Realizing that variety is the spice of blogs, I am tearing myself away from Broadway to write about a special theater project in which I participated this week. See that crowd up there? Those are fifth-grade kids and seniors in Flushing, Queens, dramatizing their lives, reaching across decades and oceans to connect through the simple, timeless things - games, memories, teachers, birthdays, moms and dads.
See the elderly gentleman in the baseball cap in the lower left? He's 93 and he was part of a show that told his story of surviving the Holocaust (the date signs). Because of the cultural diversity of the groups, he saw an Asian boy play him as a youngster and an Asian woman lovingly play his mother. In a different scene, another man in his 90s saw his younger self listening to a story told by a memorable kindergarten teacher, and choked up a little as he said one of his lines: "and here I am, 85 years later."

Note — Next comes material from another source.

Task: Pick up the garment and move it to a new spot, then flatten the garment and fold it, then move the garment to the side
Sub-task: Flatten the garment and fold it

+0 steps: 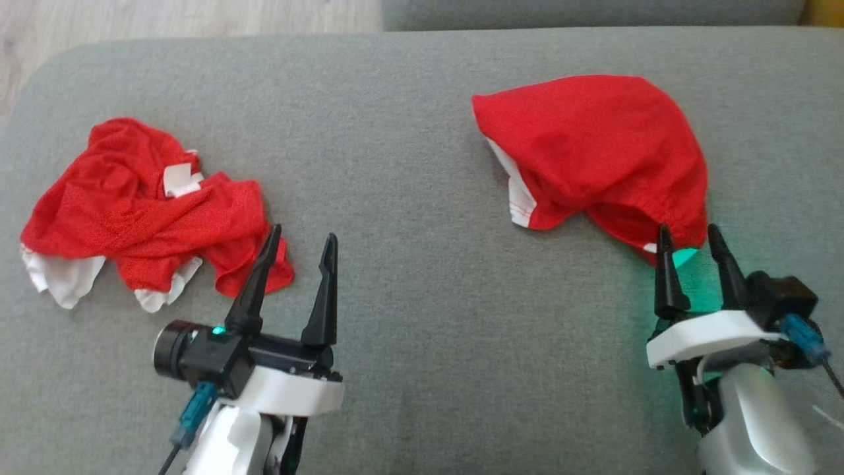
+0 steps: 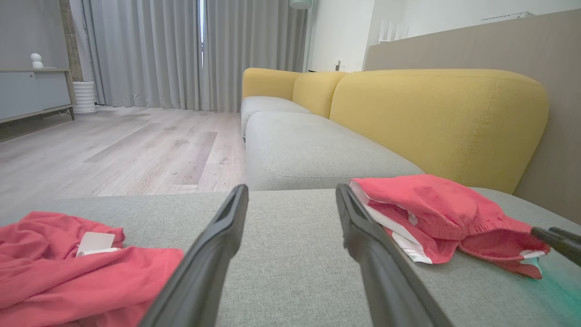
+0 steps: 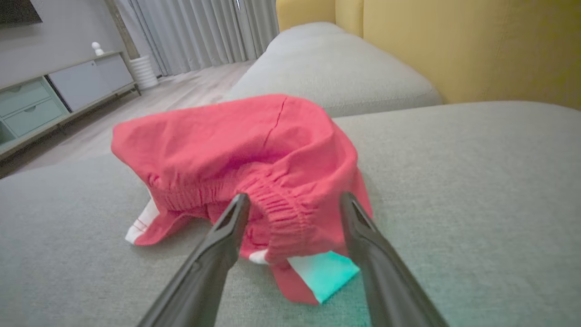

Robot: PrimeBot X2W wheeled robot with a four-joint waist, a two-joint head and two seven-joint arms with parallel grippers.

Two older women recalled the games of their youth in the streets of pre-World War II New York and today's kids mimed jumping rope and playing dodgeball as they spoke. Bill, Bennett, Lily, Irving, William, Billie, Joan and the whole cast of about 40 traveled a remarkable journey this school year.
For the performance, I designed and operated the sound. I was involved each Tuesday since my attendance and the paper I'm writing fulfilled the final three credits needed for my NYU Master's degree in Educational Theater. This program, which brought elders and one class of fifth graders from P.S. 24 together every Tuesday morning for an hour at the Self Help Benjamin Rosenthal Senior Center, was sponsored by an agency in Brooklyn called Elders Share the Arts.
My participation was to assist teaching artist Marsha Gildin who ... (deep breath) ... led each Tuesday session's games, lessons and exercises; wrote the script; directed the show; created an enormous number of set pieces and props (like the date signs) and coached, nagged, laughed, instructed and inspired everyone to do his/her best. That's the back of her head at the bottom of the picture.
A different type of theater, for sure, but every bit as meaningful as a party at Sardi's.